Pontiac Jan. 12, 2023
Vincent Marissal, MNA for the riding of Rosemont in Montreal and Québec solidaire’s (QS) healthcare critic in the National Assembly visited three healthcare facilities in the Pontiac as a part of a province-wide fact finding tour.
“It’s basically a journalist thing,” Marissal said in an interview with THE EQUITY. “I’ve been a journalist for almost 30 years. So this is about chatting with people because they have some solutions. It’s important for me to not only just critique, but to come up with some ideas, and also to be able to speak with the regions.”
Marissal visited the CLSC in Mansfield-et-Pontefract, The Pontiac Hospital and the CLSC in Quyon on Jan. 11 and Jan 12.

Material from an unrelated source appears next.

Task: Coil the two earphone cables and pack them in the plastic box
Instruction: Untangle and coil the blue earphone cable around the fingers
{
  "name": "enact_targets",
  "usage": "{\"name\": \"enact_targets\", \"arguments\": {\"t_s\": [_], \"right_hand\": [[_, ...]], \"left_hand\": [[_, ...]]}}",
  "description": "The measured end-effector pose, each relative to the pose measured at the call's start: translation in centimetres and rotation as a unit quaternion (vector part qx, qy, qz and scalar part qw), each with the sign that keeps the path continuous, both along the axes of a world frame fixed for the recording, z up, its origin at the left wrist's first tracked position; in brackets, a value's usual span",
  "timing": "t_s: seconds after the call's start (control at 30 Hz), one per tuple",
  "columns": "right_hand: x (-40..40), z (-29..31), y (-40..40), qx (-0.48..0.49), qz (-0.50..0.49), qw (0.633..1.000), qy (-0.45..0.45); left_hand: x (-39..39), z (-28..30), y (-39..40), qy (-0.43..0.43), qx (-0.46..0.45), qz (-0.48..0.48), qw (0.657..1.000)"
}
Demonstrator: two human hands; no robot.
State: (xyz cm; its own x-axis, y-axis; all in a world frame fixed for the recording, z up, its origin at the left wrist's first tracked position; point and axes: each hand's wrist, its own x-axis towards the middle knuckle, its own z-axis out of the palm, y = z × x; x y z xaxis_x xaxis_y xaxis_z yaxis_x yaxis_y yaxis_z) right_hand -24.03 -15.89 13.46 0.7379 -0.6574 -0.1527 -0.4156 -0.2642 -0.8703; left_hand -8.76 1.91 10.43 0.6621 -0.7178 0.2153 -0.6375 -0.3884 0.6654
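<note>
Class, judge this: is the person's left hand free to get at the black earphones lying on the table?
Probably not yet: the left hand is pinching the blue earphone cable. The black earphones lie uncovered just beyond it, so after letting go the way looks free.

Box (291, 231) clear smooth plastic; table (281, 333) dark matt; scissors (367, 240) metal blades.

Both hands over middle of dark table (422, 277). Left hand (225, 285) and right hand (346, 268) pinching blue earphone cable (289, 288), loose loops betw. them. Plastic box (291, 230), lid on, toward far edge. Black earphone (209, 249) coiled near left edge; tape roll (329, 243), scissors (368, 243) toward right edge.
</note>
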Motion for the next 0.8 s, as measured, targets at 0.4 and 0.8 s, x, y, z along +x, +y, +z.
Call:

Marissal said his biggest takeaway from the tour was that the presence of Ontario across the river was drawing away Pontiac’s healthcare workers. He said that conditions in Quebec that are causing Quebec nurses to leave and work in Ontario need to be addressed and that the two provinces should work together to solve the issue.
“You have the right to earn money, and you have the right to have nice conditions. If it’s better on the other side of the river, and there’s a bridge, I mean, I can’t blame them, but we have a problem of shortage of staff in the Pontiac, it’s even worse than in the rest of Quebec,” he said, reiterating that measures need to be taken to attract nurses back to the Pontiac.
Marissal said another concern he heard was the precarious position of the Pontiac Hospital and expressed concern over more staff being drawn away from it when the new hospital in Gatineau is complete.
“Is it a fatality? Or can we do something about it?” he rhetorically asked about the future of the Pontiac hospital.
On reopening the obstetrics unit, Marissal said: “What I’ve heard this morning is not very encouraging, and I don’t think the government is paying very much attention to the Pontiac region and its women. And it’s a shame. I mean, you have the right to give birth to where you live, no matter where you live in Quebec.”
He expressed concern that women would have to travel hours to a hospital while in labour, especially when road conditions are as bad as they were during his visit.
“They said [the government] the closure is temporary but it’s been like this for three years. Three years looks more like permanent to me,” said Marissal about the lack of progress the government is making on the file.
On the concerns among anglophones that they are losing access to healthcare services in English, Marissal said:
“It’s a concern, of course, you should be able to be treated in English if you speak English. That’s not a debate for me. But it works both ways. If you are francophone in this region or in the West Island of Montreal, you should be able also to be served and treated in French. We’re on the same page, all parties in Quebec, we should be able to give service in the language of English or French.”
In terms of solutions to the understaffing problem which is at the root of the closure of the obstetrics unit and other issues, Marissal said he wished he had a magic solution. However, he said two immediate solutions QS is advocating for are the closure of private nursing agencies and renewing the province’s commitment to public healthcare.
“The system is trending towards the private sector more and more,” he said. “So I think it’s for the government to stand firm on that and have a commitment that we will go back to the basics with a public system just like we have Quyon and Coulonge. Apparently, it works. It’s not rocket science.”
On ongoing negotiations between the provinces and the federal government over healthcare funding, Marissal said: “The money that we will eventually get from the federal government is our money and it should come without any conditions. There are some grey areas in the constitution but they are no grey areas in the matter of who’s in charge of the health sector, it’s clearly Quebec. So the money should come and Ottawa should stop playing games.”
Overall Marissal praised the work of local healthcare workers like Dr. Ruth Vander Stelt. He said that local healthcare workers and authorities should be given more autonomy to determine how care is delivered in the regions.
He added that based on the discussions he had with local healthcare workers that Quebec City was blocking local initiatives in healthcare, which prevents a lot of progress from being made.
He added that he’ll he take what learned back to the National Assembly.